收到TypeError:无法设置未定义的属性“脚本”

时间:2018-07-24 19:09:56

标签: angularjs typeerror

我有以下AngularJS代码:

HTML:

<input type="text" class="form-control" id="repoInput" style="margin: 10px 0 10px 0" placeholder="Stored Procedures" ng-model="procedureInput" uib-typeahead="key for key in getScripts(selected.branchClone, selected.type) | filter:$viewValue | limitTo:10" typeahead-on-select='addStoredProcedure($item, selected);procedureInput = "";' typeahead-loading="templateLoading" typeahead-wait-ms="100" />

$scope.getScripts = function (repo, template) {
items.then(function (payload) {
            $scope.repos[template] = template;
            $scope.repos[template][repo] = repo;
            console.log($scope.repos[template]);
            console.log(repo);
            console.log($scope.repos[template][repo]);
            $scope.repos[template][repo]["scripts"] = payload.data.value;
            deferred.resolve(payload.data.value
                .map(function (x) {
                    return x["path"];
                }));
        });
}

我确实有template变量和repo变量的值。

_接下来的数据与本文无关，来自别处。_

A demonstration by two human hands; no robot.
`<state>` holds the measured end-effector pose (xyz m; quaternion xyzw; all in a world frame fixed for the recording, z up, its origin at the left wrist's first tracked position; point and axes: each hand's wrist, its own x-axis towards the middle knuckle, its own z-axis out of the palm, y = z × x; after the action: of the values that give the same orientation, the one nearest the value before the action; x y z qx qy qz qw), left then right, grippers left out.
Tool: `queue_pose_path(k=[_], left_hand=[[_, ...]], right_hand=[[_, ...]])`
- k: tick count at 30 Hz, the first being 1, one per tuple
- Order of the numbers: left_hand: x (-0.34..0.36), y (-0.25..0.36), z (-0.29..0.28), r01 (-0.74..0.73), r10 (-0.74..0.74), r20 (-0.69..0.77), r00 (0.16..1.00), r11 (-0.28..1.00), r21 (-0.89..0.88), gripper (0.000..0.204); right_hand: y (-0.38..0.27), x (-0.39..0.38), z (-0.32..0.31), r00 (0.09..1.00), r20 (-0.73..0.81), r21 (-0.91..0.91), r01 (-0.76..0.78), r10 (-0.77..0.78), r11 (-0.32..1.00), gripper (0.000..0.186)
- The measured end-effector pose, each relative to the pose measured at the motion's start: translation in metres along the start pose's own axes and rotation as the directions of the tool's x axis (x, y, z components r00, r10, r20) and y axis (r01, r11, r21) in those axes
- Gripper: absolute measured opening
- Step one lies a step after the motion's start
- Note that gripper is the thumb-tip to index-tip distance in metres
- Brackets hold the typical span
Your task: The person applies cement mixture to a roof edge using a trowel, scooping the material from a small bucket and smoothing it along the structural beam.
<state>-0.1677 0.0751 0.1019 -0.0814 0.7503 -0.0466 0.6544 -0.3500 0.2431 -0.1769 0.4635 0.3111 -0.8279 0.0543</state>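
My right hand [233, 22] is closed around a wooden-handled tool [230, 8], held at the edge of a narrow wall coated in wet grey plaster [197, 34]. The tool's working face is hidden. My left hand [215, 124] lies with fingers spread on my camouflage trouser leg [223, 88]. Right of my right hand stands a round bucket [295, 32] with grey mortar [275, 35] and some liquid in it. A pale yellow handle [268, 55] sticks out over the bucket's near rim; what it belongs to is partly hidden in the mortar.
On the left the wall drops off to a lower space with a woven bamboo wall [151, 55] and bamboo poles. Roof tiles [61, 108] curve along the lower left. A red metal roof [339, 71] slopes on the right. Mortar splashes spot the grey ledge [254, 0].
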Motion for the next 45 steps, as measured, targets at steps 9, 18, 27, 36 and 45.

但是,仍然

出现错误

$scope.repos[template][repo]["scripts"] = payload.data.value;

TypeError:无法设置未定义的属性“脚本”

1 个答案:

答案 0 :(得分:0)

我认为您需要重新使用括号表示法。我认为您可能正在寻找SQL> with test (col) as 2 (select 'a123bcd-e2343fg-hij-dfgh' from dual) 3 select substr(col, instr(col, '-') + 1) result 4 from test; RESULT ---------------- e2343fg-hij-dfgh SQL> 和类似的角色分配。 $scope.repos[‘template’] = templatetemplate中存储的数据的形状是什么?